Introduction
Advance Analytics is becoming the norm now. Every organization wants to use the power of advanced analytics to predict future outcomes and take proactive corrective measures to remain competitive and win over its competitors. Therefore, it’s now becoming necessary for every organization to exploit the data that they have (or in some cases external data as well) and predict future outcomes to remain competitive by offering their customers what they want, when they want, and where they want. Looking at this potential, SQL Server 2016 brings native support for doing advanced analytics in the database itself using R Services, without moving data across.
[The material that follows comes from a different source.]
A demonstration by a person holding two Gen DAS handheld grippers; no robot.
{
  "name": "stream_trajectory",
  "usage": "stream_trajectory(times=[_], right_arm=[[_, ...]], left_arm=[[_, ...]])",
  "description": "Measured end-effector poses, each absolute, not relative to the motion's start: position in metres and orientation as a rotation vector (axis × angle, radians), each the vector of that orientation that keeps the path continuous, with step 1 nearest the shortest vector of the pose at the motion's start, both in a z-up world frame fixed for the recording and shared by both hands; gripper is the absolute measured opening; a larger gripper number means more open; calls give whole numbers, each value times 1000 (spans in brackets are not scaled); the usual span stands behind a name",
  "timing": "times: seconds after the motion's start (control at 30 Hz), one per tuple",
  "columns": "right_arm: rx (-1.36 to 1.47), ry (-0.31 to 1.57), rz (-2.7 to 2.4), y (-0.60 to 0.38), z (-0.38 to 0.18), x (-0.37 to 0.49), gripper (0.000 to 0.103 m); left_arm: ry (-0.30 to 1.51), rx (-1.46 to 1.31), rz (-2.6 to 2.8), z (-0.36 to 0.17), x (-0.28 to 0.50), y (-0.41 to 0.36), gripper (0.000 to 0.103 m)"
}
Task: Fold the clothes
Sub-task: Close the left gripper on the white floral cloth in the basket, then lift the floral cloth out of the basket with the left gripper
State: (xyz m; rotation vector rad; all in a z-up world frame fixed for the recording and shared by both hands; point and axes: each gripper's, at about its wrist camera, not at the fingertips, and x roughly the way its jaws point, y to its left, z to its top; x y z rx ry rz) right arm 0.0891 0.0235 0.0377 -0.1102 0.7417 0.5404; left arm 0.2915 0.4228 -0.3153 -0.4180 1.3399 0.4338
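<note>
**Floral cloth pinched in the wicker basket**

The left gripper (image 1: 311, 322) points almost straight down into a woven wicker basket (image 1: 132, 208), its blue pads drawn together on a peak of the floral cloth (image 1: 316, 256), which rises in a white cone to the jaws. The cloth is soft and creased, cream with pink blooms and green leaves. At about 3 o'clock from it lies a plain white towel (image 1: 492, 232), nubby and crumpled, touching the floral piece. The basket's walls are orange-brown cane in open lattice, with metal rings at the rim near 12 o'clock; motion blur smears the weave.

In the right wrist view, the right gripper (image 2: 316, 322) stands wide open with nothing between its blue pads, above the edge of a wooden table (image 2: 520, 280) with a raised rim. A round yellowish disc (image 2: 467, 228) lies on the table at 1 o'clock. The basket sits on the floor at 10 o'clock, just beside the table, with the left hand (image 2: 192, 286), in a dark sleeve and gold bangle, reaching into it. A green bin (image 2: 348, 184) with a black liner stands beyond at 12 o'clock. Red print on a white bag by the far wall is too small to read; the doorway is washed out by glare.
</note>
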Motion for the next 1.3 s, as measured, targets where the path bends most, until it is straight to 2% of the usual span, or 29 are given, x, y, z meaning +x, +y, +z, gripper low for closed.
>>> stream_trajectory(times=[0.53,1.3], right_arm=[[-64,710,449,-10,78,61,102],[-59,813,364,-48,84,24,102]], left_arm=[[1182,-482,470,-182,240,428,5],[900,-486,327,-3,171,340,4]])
In my last article of the series, I talked about what R is, what on-premise advance analytics options from Microsoft are and how to get started using R Services with SQL Server 2016. In this article, we will look into a detailed conceptual execution flow, executing R scripts from SQL Server Management Studio and other R client tools.
How the Execution Flows Conceptually
There are multiple ways that data scientists can write and execute R scripts for developing and building predictive models. Based on preference, they can use any R client tools. When a data scientist uses an R client tool on their local machine, he/she has options to either bring the data to the client workstation for local analysis or use the RevoScaleR APIs to push computations to the SQL Server computer, avoiding costly and insecure data movement across network. RevoScaleR APIs have been optimized to analyze data sets that are too big to fit in memory and to perform computations distributed over several cores or processors (unlike local workstations, this is often the case with server machines, where you have huge memory and multi-core processors). It also supports working with subsets of data for greater scalability. That means most RevoScaleR APIs can operate on smaller chunks of data, and use updating algorithms technic to aggregate intermediate results into the final result. This means your predictive solutions, based on the RevoScaleR APIs, will work with very large datasets and are not bound by the local memory of the workstation.
When SQL Server receives a request to execute R-script, it treats it as an external script and with the support of SQL Server Trusted Launchpad, SQL Server 2016 executes external scripts by external components (in the case of R-script, its R Interpreter). When SQL Server receives an R-scrip for execution, it launches the Advanced Analytics Extensions Launchpad process that enables integration with Microsoft R Open using standard T-SQL statements. Then the R-script is handed over to R Interpreter for execution and the result is returned to the client.
This allows data scientists to explore data and build predictive models from their workstation, keep doing iterations for testing and tuning until a good predictive model is achieved, and SQL Server manages execution of the R-scripts, resources needed for execution, and security.
SQL Server manages execution of the R-scripts, resources needed for execution, and security
After the R-script and model are finalized and ready (once ascertained that it is performing well as per expectation) they can be deployed into production (trained models are stored in binary form, in a single column of type varbinary(max) of the SQL Server table).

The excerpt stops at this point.